Assignment
Output the exact lines that start at the one containing "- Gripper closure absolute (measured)" and continue to the last line of the entries below; do not output pictures.

──────────

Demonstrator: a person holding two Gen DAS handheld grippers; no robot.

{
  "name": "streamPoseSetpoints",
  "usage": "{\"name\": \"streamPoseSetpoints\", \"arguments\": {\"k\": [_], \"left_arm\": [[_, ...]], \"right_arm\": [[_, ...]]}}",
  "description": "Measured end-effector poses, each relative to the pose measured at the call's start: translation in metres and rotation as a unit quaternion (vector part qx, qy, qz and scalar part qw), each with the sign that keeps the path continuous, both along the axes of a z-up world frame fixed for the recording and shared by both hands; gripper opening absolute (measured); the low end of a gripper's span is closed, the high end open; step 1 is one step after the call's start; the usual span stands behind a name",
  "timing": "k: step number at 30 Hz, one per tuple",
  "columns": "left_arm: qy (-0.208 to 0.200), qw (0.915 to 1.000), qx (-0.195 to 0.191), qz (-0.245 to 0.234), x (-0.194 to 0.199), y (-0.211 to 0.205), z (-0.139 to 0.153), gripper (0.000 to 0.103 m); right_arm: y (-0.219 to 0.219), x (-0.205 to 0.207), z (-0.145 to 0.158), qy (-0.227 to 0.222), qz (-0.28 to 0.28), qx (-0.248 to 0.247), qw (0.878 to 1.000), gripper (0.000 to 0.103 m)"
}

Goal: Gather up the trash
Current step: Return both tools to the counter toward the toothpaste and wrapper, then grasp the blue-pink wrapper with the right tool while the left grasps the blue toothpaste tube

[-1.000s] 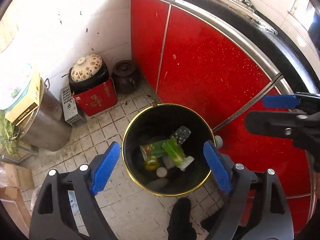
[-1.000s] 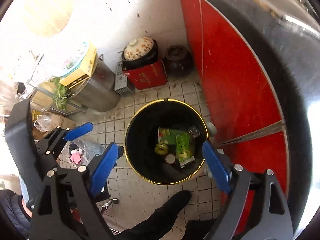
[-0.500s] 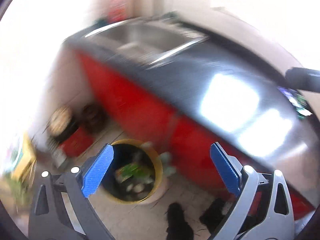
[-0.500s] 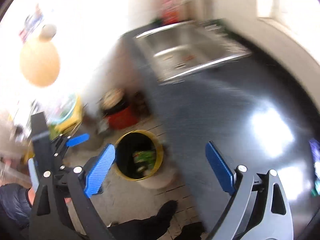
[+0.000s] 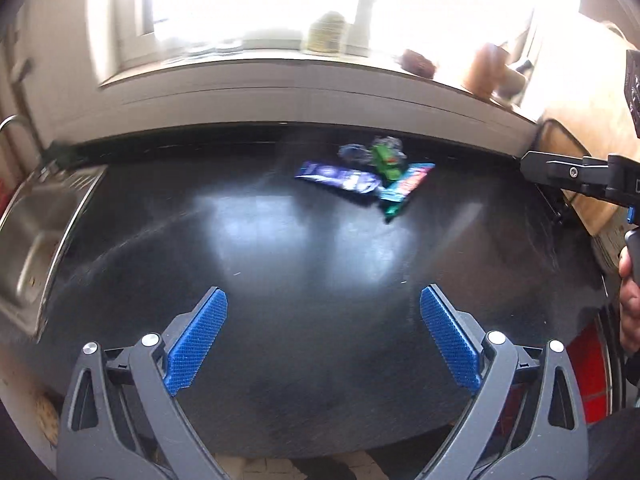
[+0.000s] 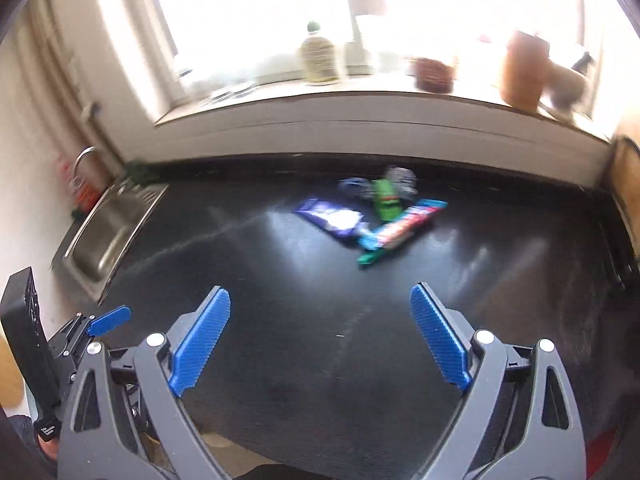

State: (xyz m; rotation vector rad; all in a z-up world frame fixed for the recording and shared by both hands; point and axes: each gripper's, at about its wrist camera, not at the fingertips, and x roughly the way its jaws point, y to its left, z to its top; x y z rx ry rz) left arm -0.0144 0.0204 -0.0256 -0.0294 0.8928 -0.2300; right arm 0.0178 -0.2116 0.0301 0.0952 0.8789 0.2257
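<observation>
Grippers first: both pointed down over the black countertop, empty. My left gripper had its blue pads spread wide, nothing between them; its jaws had just been opening to that width. My right gripper likewise stood wide apart, blue pads clear of everything, nothing held.

From the left wrist view I noted the right gripper's black body at the right edge, with part of the hand that held it. From the right wrist view the left gripper showed low at the left edge.

Bare, glossy counter lay under and ahead of both tools. Stainless sink sat set into the counter at the far left, faucet behind it.

Trash lay well ahead of both grippers, near the back edge of the counter, in one loose cluster: a purple wrapper, a teal-and-red wrapper just beside it and overlapping its end, a green crumpled piece behind them, and blurred bluish-grey scraps at the rear. All were blurred; I could not read any print.

Beyond, a windowsill carried a bottle and some brownish containers, washed out by window light.
</observation>
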Motion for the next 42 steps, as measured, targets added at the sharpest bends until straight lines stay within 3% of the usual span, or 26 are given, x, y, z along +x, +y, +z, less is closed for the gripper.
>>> {"name": "streamPoseSetpoints", "arguments": {"k": [8,12,20,23,27,34,36,39,42], "left_arm": [[0.024,0.9993,0.016,-0.024,0.031,-0.041,-0.009,0.094],[0.036,0.9991,0.022,-0.012,0.056,-0.048,-0.016,0.094],[0.099,0.9937,-0.021,0.048,0.14,-0.061,-0.045,0.094],[0.137,0.9853,-0.051,0.088,0.18,-0.063,-0.065,0.094],[0.185,0.967,-0.09,0.151,0.231,-0.063,-0.1,0.094],[0.233,0.9347,-0.12,0.24,0.268,-0.062,-0.14,0.094],[0.236,0.9281,-0.123,0.26,0.275,-0.064,-0.145,0.095],[0.23,0.9251,-0.107,0.282,0.285,-0.069,-0.145,0.095],[0.239,0.9236,-0.076,0.29,0.297,-0.079,-0.148,0.095]], "right_arm": [[-0.05,0.018,-0.018,0.014,-0.033,0.035,0.999,0.089],[-0.056,0.05,-0.033,0.032,-0.034,0.053,0.998,0.089],[-0.063,0.141,-0.079,0.075,-0.033,0.058,0.995,0.087],[-0.062,0.171,-0.098,0.095,-0.028,0.057,0.993,0.085],[-0.062,0.207,-0.128,0.126,-0.024,0.06,0.99,0.082],[-0.072,0.247,-0.174,0.191,-0.023,0.094,0.977,0.079],[-0.073,0.252,-0.18,0.199,-0.019,0.104,0.974,0.071],[-0.076,0.259,-0.187,0.212,-0.018,0.116,0.97,0.058],[-0.076,0.26,-0.188,0.22,-0.015,0.128,0.967,0.029]]}}
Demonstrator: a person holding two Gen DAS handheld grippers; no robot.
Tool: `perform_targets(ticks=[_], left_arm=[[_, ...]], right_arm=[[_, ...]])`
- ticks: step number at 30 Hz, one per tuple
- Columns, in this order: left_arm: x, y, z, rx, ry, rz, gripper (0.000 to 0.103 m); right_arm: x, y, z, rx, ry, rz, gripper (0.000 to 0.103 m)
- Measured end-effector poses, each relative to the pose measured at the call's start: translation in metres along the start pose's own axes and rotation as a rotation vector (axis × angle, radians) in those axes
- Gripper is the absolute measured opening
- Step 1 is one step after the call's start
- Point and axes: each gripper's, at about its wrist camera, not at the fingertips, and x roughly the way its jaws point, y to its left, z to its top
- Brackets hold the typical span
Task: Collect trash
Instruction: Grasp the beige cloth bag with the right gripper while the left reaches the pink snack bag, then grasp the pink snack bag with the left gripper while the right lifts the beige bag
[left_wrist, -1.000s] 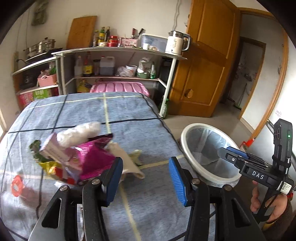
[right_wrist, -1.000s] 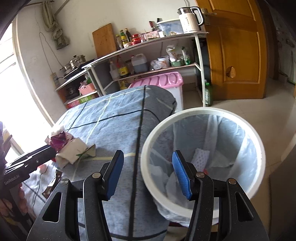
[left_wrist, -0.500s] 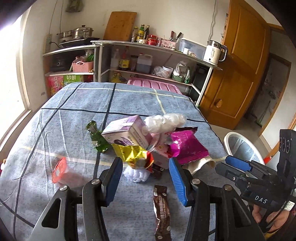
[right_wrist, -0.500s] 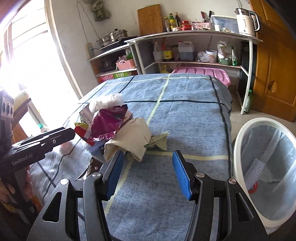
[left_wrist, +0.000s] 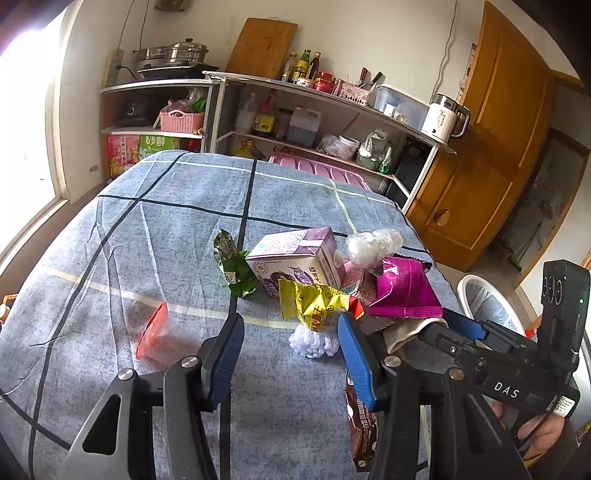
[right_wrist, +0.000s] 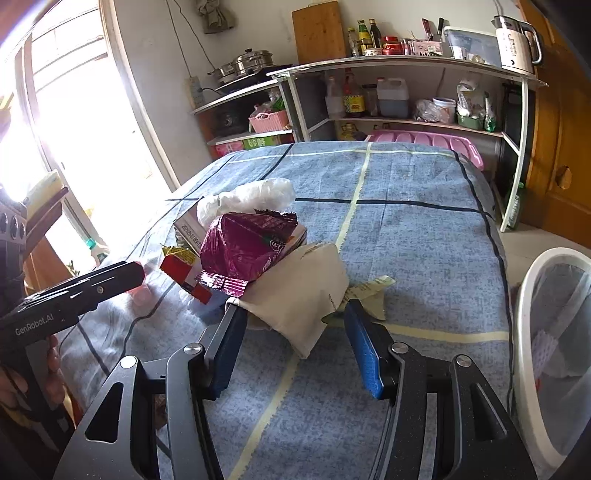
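A pile of trash lies on the blue checked tablecloth (left_wrist: 155, 236): a purple carton (left_wrist: 295, 258), a magenta wrapper (left_wrist: 402, 288), a yellow wrapper (left_wrist: 314, 306), a green wrapper (left_wrist: 232, 262), a white plastic wad (left_wrist: 373, 243), a clear cup with a red rim (left_wrist: 159, 336) and a brown wrapper (left_wrist: 362, 421). My left gripper (left_wrist: 291, 354) is open and empty just short of the pile. My right gripper (right_wrist: 295, 350) is open, with a beige paper bag (right_wrist: 299, 299) between its fingers. The white bin (right_wrist: 554, 354) stands at the right.
Metal shelves (left_wrist: 332, 110) with bottles, pots and a kettle line the back wall. A pink tub (right_wrist: 424, 140) sits behind the table. A wooden door (left_wrist: 491, 147) is at the right. The bin, lined with a bag, also shows in the left wrist view (left_wrist: 484, 306).
Both grippers swung away from the bin and moved toward the trash pile. The right gripper now has the beige bag between its open fingers.
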Motion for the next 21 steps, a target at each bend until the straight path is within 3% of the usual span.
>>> perform_targets(ticks=[6, 8, 16, 21], left_arm=[[0.002, 0.003, -0.001, -0.006, 0.006, -0.001, 0.053], [0.001, 0.003, -0.003, -0.012, 0.007, -0.001, 0.053], [0.006, 0.004, -0.001, -0.026, 0.017, -0.033, 0.054], [0.009, 0.001, 0.002, -0.032, 0.007, -0.076, 0.067]], right_arm=[[0.002, -0.002, -0.001, -0.01, -0.023, 0.004, 0.054], [0.003, -0.002, -0.001, -0.013, -0.019, -0.004, 0.035], [-0.006, -0.001, -0.006, -0.017, -0.046, -0.03, 0.018], [-0.011, -0.005, -0.008, -0.012, -0.064, -0.07, 0.013]])
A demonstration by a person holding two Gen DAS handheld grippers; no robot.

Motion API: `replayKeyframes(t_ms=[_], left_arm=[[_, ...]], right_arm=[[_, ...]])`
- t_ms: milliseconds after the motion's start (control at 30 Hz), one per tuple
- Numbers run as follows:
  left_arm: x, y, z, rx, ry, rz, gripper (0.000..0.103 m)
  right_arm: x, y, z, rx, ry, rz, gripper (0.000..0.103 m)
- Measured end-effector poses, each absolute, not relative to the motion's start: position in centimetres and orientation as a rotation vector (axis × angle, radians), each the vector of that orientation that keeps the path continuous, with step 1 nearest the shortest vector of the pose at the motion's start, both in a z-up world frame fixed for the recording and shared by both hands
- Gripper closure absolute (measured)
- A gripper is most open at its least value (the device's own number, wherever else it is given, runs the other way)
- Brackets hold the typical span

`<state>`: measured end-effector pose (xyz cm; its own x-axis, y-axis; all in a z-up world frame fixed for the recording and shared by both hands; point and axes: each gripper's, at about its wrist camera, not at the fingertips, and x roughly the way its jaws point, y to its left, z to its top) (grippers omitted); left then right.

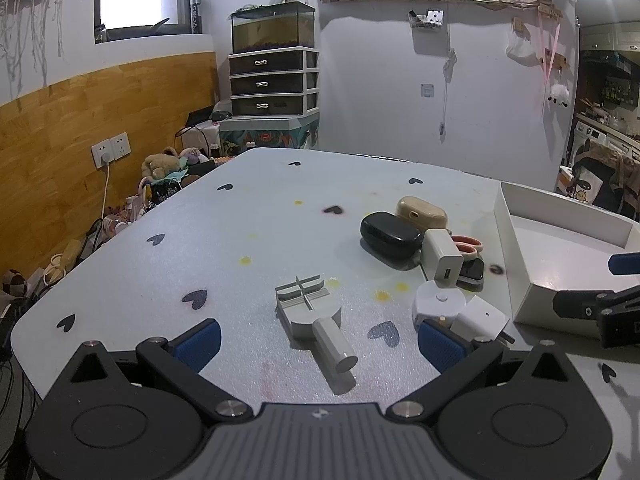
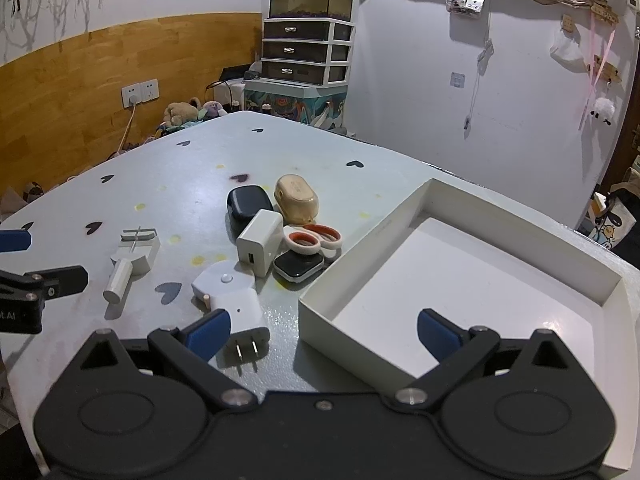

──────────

Task response
- Gripper closure absolute (measured)
- A gripper is most open at its least value (the device's own number, wherever else it is given, runs the other way)
- Brackets hold the typical span

`<state>`: measured end-effector pose (xyz cm; its own x-axis, y-axis; all in a z-up world frame fixed for the recording and shared by both hands; point and axes: each gripper's, at about its wrist camera, not at the fingertips, and x roughly the way its jaws point, y to its left, z to its top) (grippers omitted); left then right.

This concludes the output for the exercise.